INSTRUCTIONS FOR THE TASK: Return the lines below that contain "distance".

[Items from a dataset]
-.-.-
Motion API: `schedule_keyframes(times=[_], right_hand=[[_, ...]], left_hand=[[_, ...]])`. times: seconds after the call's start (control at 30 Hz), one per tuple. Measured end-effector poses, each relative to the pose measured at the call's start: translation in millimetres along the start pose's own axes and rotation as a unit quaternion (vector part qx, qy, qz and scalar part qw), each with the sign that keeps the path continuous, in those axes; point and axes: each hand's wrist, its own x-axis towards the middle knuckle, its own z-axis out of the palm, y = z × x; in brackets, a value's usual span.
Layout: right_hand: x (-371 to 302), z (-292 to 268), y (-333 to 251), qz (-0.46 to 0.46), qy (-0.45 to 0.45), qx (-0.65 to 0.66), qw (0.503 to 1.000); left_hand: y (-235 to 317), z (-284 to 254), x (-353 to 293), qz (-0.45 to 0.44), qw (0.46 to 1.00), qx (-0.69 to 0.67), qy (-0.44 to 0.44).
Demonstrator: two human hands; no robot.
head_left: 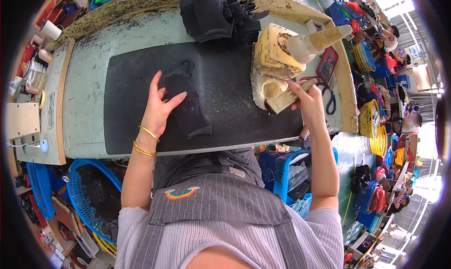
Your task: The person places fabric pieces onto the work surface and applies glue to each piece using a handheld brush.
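My left hand (pixel 162 102) rests at the left edge of a dark fabric piece (pixel 190 109), thumb and forefinger spread apart and the other fingers partly bent. The piece lies flat on a black mat (pixel 225 85), and its outline is hard to make out against it. My right hand (pixel 309 102) grips a flat, pale, crusted brush (pixel 285 99), its dark tip pointing down and left. That tip is close to the round mouth of a glue-caked yellowish container (pixel 277 53). Whether the tip touches the rim I cannot tell.
A stack of black molded pieces (pixel 206 15) sits at the table's far side. Beside the container lie dark-handled scissors (pixel 331 100) and a red-framed tray (pixel 327 64). A wooden rim (pixel 347 90) borders the table's right. Blue baskets (pixel 89 165) stand below the table's left.
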Motion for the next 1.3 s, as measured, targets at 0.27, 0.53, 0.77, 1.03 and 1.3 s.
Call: schedule_keyframes(times=[0.27, 0.53, 0.77, 1.03, 1.3], right_hand=[[-25.2, -24.8, 10.9, 0.12, 0.012, -0.002, 0.993], [-2.5, 133.5, -25.6, -0.051, -0.112, 0.102, 0.987], [28.5, 191.4, -16.5, -0.061, -0.117, -0.033, 0.991], [36.0, 204.6, -19.3, -0.116, -0.098, -0.087, 0.985], [28.2, 181.8, -10.5, -0.049, -0.186, -0.046, 0.98]], left_hand=[[-1.4, -18.5, 6.0, -0.001, 0.997, 0.064, -0.051], [-13.4, -20.5, 3.9, 0.052, 0.986, 0.153, -0.036], [-6.7, -21.6, 5.4, 0.102, 0.959, 0.263, -0.008], [-11.9, -27.0, 2.2, 0.101, 0.953, 0.284, -0.035], [-17.7, -19.0, -3.2, 0.137, 0.938, 0.319, 0.013]])
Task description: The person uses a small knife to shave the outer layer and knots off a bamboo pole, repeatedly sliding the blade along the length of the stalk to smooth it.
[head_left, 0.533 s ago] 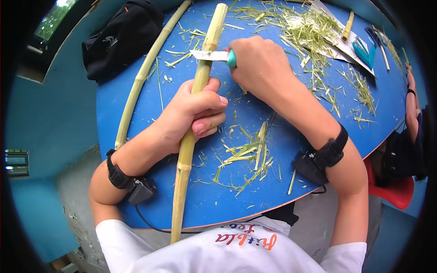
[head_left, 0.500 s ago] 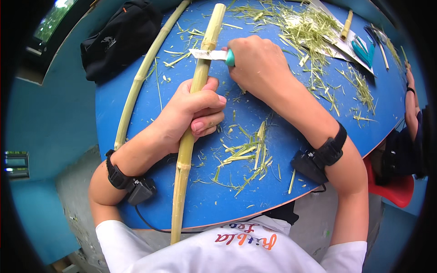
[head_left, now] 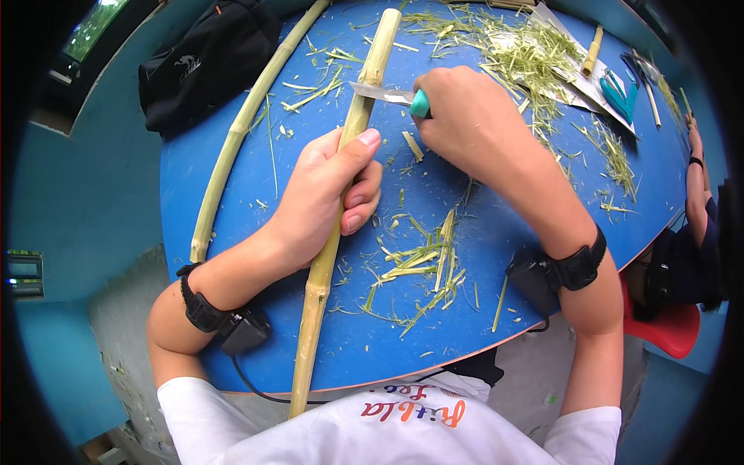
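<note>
A long pale green-yellow bamboo pole (head_left: 316, 287) slants up across the table, its lower end close to my shirt. Around its upper half my left hand (head_left: 329, 190) is wrapped, with the thumb laid along the stalk. My right hand (head_left: 469, 116) is closed on the teal handle of a knife (head_left: 391, 94). The knife's blade lies across the pole just below a node, above my left hand. A small bamboo chip (head_left: 412, 146) lies on the table under my right hand. Most of the knife handle is hidden in my fist.
On the blue table (head_left: 434, 209) a second bamboo pole (head_left: 236, 132) lies at left, beside a black bag (head_left: 209, 66). Shavings (head_left: 535, 58) heap over white paper at far right, near teal-handled scissors (head_left: 618, 97). Another person's arm (head_left: 697, 159) shows at the right edge.
The pole's upper end has shifted slightly right. My right hand and knife have moved right and slightly down. A chip now shows on the table, and my left thumb has straightened along the pole.
</note>
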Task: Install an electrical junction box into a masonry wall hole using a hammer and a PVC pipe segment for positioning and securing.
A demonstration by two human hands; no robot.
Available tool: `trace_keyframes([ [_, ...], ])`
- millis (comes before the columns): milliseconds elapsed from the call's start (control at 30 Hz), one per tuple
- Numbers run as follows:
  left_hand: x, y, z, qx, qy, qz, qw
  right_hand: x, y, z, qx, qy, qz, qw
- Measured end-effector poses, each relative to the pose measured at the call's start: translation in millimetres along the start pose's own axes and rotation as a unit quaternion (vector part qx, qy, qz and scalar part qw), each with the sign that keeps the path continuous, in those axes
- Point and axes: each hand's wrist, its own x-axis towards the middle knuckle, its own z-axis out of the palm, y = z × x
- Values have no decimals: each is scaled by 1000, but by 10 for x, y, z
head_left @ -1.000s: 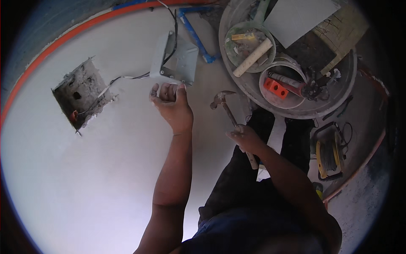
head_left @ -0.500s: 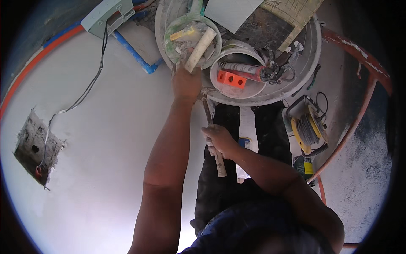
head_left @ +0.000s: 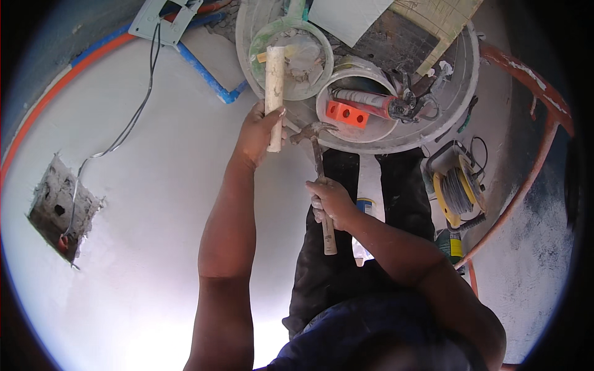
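Observation:
An off-white rod, possibly a piece of pipe [head_left: 275, 77], is gripped near its lower end by my left hand [head_left: 255, 135] and points up and away from me. My right hand [head_left: 333, 205] is wrapped around the handle of a claw hammer [head_left: 318, 157], whose head sits just right of the rod, apart from it. Beyond my left hand is a small round tub [head_left: 329, 52] with rubble and a yellowish piece inside. Beside it stands a bucket [head_left: 320, 120] holding a caulking gun [head_left: 365, 99] and an orange block with holes [head_left: 348, 114].
The tub and bucket sit within a large round vat [head_left: 474, 68], with a white board [head_left: 346, 18] across it. A cable reel [head_left: 456, 191] lies at right. Leftward, wires run from a pale electrical box [head_left: 148, 28] to a wall recess [head_left: 46, 213]. Orange pipe [head_left: 541, 148] curves at right.
My left hand has lifted the rod out from over the small tub and drawn it left and closer. The hammer head has come into fuller view as my right hand shifted slightly.

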Motion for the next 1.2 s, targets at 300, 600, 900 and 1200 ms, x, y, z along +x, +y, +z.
trace_keyframes([
  [300,-1221,-110,-327,243,159,151,945,-48,10,141,-35,11,5,999],
  [600,-1297,-654,-120,481,223,255,809,-95,-219,58,-189,15,-189,964],
  [900,-1372,-1161,252,527,126,156,826,-72,-331,-12,-182,37,-287,940],
  [1200,-1538,-1142,305,521,127,91,839,-91,-331,14,-327,98,-323,883],
])
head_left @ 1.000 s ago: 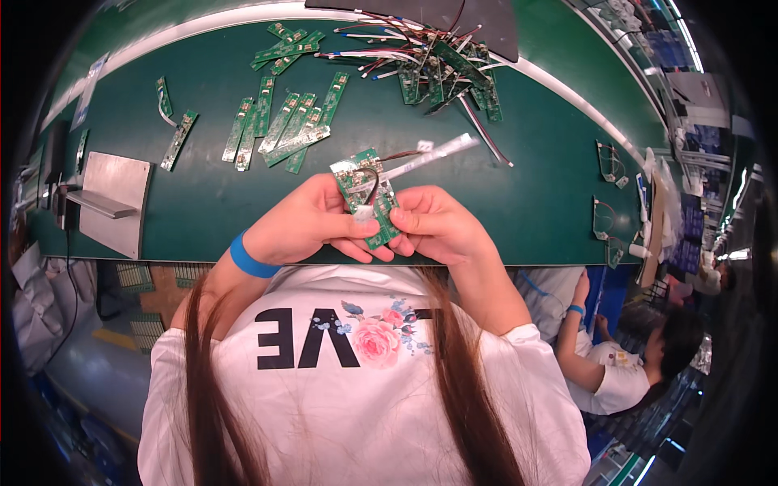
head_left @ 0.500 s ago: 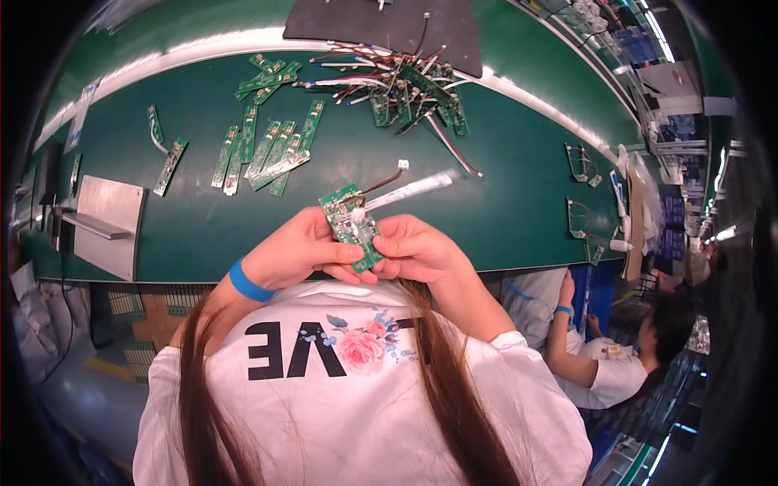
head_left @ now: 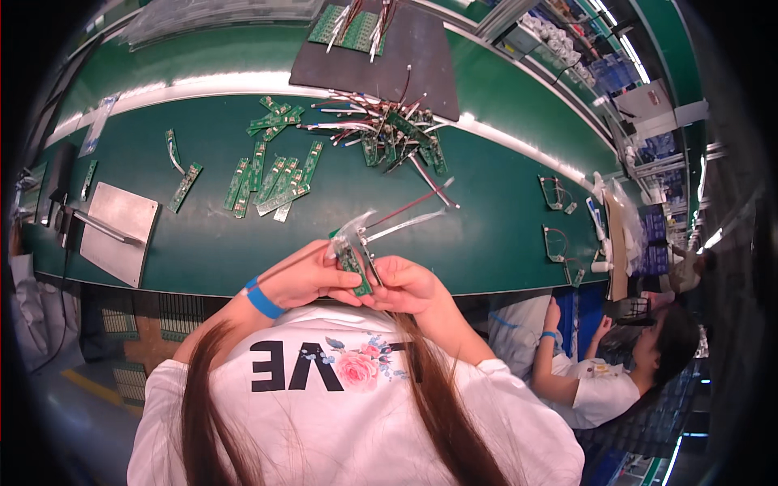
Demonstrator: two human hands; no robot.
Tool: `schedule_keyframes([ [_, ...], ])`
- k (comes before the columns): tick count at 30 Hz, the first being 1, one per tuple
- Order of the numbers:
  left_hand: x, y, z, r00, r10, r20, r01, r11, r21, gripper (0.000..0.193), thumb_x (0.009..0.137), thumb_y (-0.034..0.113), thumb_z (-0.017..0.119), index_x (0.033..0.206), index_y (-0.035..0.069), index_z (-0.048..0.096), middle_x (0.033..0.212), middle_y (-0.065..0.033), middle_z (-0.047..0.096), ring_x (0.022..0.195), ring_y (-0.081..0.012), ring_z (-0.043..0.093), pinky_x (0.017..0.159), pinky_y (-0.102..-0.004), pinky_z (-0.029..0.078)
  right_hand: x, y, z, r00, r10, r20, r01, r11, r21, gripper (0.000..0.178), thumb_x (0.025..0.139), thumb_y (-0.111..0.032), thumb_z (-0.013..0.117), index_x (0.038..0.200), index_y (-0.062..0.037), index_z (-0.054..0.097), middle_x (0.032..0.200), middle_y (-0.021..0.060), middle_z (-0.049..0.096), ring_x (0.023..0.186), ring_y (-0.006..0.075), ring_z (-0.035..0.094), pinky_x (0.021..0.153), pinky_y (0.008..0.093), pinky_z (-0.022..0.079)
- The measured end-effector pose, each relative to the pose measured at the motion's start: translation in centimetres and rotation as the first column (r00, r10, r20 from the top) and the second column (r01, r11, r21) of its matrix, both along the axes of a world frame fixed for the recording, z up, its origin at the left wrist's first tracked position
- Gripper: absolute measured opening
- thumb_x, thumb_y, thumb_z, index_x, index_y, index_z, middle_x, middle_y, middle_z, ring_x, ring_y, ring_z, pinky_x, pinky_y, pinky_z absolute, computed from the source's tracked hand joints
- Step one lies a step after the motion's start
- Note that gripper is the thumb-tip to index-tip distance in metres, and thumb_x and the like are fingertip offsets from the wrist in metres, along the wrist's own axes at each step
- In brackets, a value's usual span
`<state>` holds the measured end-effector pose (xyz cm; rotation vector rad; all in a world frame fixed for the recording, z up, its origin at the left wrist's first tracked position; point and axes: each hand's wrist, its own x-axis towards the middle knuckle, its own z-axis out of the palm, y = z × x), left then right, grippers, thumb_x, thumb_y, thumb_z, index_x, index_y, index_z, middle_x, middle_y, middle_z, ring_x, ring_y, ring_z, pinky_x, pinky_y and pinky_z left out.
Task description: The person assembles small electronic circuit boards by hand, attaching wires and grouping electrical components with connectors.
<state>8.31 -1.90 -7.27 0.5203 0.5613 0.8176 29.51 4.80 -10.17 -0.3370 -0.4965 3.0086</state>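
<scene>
- The left hand point(head_left: 306, 277) is closed narrow on a green board point(head_left: 352, 265), its thumb lying on the near part of the face.
- The green board is held in the air over the near edge of the desk point(head_left: 470, 243), around the middle, tilted, with its far end leaning to the left.
- The right hand point(head_left: 408, 283) is narrow too, thumb and fingers pinching the near end of a narrow piece point(head_left: 373, 267) seen almost edge-on, just to the right of the green board; whether the two are joined cannot be told.
- A pale strip point(head_left: 405, 224) and a reddish wire point(head_left: 409, 204) run from the held parts toward the far right.
- A blue wristband point(head_left: 264, 304) circles the left wrist.
- Beyond the hands, a little to the left, loose strip boards point(head_left: 285, 194) lie side by side and partly overlapping.
- Farther off, near the middle, a heap of wired boards point(head_left: 397, 134) lies tangled, just on the near side of a dark mat point(head_left: 369, 73).
- At the left stands a metal plate point(head_left: 121, 243) with a bar across it.
- On the right, two small wired assemblies lie near the desk's edge.
- A co-worker point(head_left: 604, 393) sits farther right.
</scene>
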Motion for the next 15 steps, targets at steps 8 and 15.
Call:
schedule_keyframes([
  [8,0.0,1.8,1.4,0.963,0.040,-0.268,-0.015,0.995,0.098,0.028,0.082,0.004,0.060,0.109,-0.002,0.053,0.090,-0.0098,0.062,0.073,-0.0178,0.066,0.059,-0.0250,0.056,0.6,7.6,4.2,0.835,-0.475,0.276,0.245,0.772,0.586,0.020,0.088,-0.016,0.059,0.091,0.0031,0.060,0.068,0.0016,0.057,0.052,0.0080,0.047,0.051,0.0225,0.040],
  [15,-0.1,11.3,0.4,0.820,0.319,-0.476,-0.197,0.937,0.289,0.024,0.082,0.014,0.065,0.093,-0.006,0.057,0.083,-0.0129,0.063,0.073,-0.0162,0.065,0.059,-0.0244,0.052,-1.9,18.1,5.1,0.529,-0.793,0.301,-0.120,0.281,0.952,0.034,0.085,-0.029,0.064,0.087,0.0042,0.065,0.066,0.0053,0.059,0.053,0.0097,0.049,0.049,0.0253,0.040],
])
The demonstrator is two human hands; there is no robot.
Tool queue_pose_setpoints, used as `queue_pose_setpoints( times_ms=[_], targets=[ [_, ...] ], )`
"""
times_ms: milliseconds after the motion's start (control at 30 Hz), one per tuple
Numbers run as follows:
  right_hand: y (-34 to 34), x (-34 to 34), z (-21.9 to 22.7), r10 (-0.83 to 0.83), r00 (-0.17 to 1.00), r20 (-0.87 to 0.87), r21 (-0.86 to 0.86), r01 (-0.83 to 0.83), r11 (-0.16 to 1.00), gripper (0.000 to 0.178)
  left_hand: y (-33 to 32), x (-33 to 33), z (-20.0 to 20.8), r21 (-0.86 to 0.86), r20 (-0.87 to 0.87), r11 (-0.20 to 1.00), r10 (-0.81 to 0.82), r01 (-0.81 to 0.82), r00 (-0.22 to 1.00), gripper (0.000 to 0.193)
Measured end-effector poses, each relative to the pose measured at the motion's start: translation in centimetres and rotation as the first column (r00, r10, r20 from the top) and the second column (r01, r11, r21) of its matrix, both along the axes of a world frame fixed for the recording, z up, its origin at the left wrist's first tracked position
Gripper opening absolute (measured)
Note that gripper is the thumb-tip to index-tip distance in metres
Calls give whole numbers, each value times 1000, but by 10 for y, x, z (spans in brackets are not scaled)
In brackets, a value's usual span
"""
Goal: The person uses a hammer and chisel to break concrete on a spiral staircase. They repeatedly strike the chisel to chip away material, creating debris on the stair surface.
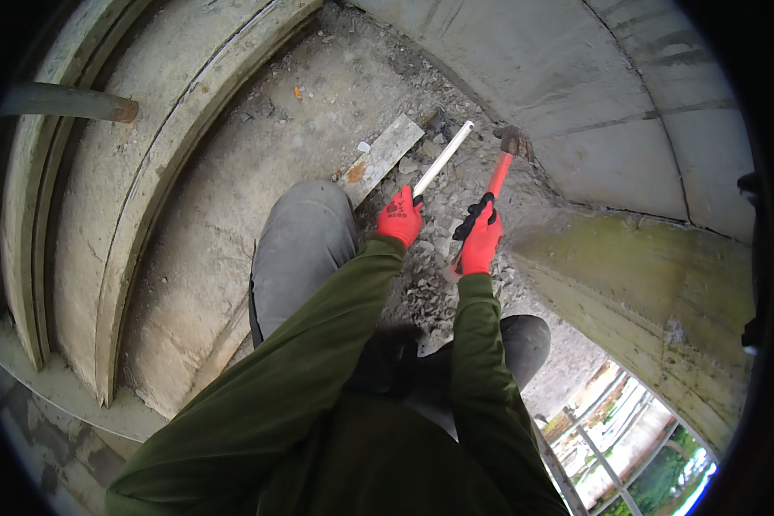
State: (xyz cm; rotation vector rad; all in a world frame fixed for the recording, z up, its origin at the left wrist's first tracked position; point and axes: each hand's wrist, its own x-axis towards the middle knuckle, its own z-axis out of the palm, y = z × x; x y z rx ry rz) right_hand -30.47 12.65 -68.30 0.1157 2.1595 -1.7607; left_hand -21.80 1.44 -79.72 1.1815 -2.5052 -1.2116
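Rubble [426, 288] fills the head view's middle, grey and broken into chips and lumps, on a dusty floor [275, 129] between the person's knees and a pale grey wall [611, 95]. The left hand [400, 217], in a red glove, is closed round the lower end of a white rod [443, 159], which slants up and to the right, its far end clear of the fingers. The right hand [480, 236], in a red and black glove, grips a hammer [497, 175] by its orange-red handle; the dark, dirt-caked head is at the top, close to the foot of the wall, though whether it touches cannot be told. Rod and hammer stand apart, leaning the same way, with the hammer to the right. A flat, pale board [385, 159] with a rusty orange patch lies just beyond the left hand. Dark green sleeves [477, 344] cover both arms, and a grey-trousered left knee [305, 232] is bent beside the left forearm. Long raised ledges [189, 112] curve along the left, a round pipe [77, 101] jutting across them. At right is a yellowish-green slab [645, 275], and below it a barred opening [609, 460] shows greenery outside
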Motion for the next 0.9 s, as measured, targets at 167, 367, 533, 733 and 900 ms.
queue_pose_setpoints(
  times_ms=[167, 367, 533, 733, 900],
  targets=[
    [-5, -4, 9, 4, 999, -32, -47, -5, 999, 36, 6, -5, 0, 92, 112, 996, 10, -21, 994, 35],
    [-7, -29, -13, 91, 996, -15, 189, -87, 978, 36, 15, -20, 34, 185, 170, 983, -47, 15, 984, 34],
    [-18, -28, 18, 57, 989, 134, 256, -90, 962, 47, 6, -17, 29, 190, 153, 982, -17, -12, 988, 34],
    [-16, -31, 12, 0, 967, -255, 5, 1, 1000, 44, 11, -18, 33, 184, 167, 983, -27, -5, 986, 34],
    [-15, -42, -30, 162, 984, -68, 355, -128, 926, 43, 16, -17, 26, 116, 119, 993, -24, 10, 993, 30]
  ],
)
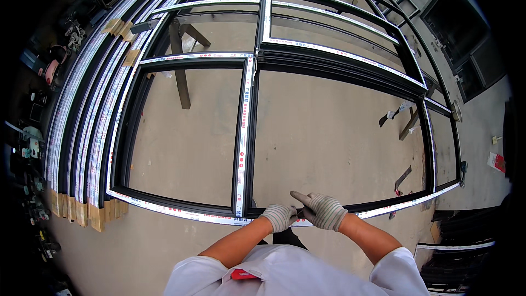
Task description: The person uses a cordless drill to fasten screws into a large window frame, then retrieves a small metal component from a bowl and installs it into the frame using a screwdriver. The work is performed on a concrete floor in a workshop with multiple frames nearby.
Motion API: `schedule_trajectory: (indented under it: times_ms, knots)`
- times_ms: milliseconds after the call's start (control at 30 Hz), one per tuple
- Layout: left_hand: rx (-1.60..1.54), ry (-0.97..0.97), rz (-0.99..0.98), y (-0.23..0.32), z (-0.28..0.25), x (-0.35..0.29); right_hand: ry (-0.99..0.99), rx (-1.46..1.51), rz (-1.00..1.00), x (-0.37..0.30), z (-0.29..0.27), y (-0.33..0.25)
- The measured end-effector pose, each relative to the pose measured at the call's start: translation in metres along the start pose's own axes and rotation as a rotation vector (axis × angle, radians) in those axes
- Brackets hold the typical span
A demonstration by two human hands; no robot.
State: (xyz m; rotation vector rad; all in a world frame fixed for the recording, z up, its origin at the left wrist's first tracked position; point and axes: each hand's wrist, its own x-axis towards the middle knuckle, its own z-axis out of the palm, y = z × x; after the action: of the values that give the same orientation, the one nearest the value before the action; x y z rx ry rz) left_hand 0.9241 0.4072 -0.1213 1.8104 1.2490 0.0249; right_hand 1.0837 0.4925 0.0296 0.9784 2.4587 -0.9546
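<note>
A large black window frame (244, 137) with white printed protective film lies in front of me. Both my hands, in striped knit gloves, are at its near rail, just right of the upright bar. My left hand (280, 217) has its fingers curled at the rail. Close beside it is my right hand (324, 211), one finger stretched out to the left and the others bent. A small dark thing shows between the hands, too small to name. What lies inside the fingers is hidden. A smaller framed sash (339, 53) rests on the far right part of the frame.
Long film-wrapped profiles (87, 153) with cardboard-wrapped ends are stacked along the left. A stand leg (182, 85) shows through the frame. Dark window panels (457, 27) lean at the far right, and more dark profiles (460, 263) lie at the lower right.
</note>
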Motion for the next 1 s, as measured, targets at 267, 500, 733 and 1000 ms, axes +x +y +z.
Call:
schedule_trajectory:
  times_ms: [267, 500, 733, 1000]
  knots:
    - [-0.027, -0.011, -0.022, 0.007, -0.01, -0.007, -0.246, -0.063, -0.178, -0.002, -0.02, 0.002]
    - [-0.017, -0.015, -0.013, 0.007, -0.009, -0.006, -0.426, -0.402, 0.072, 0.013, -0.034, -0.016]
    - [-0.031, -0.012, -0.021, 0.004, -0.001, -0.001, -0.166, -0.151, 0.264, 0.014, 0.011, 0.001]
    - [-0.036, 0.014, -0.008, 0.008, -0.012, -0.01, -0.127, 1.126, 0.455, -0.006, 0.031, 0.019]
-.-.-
COMPLETED TASK:
- Note that gripper is the thumb-tip to index-tip distance in metres, and thumb_x and the like are fingertip offsets from the wrist in metres, along the wrist's own axes at each step
Note that gripper is the thumb-tip to index-tip distance in metres

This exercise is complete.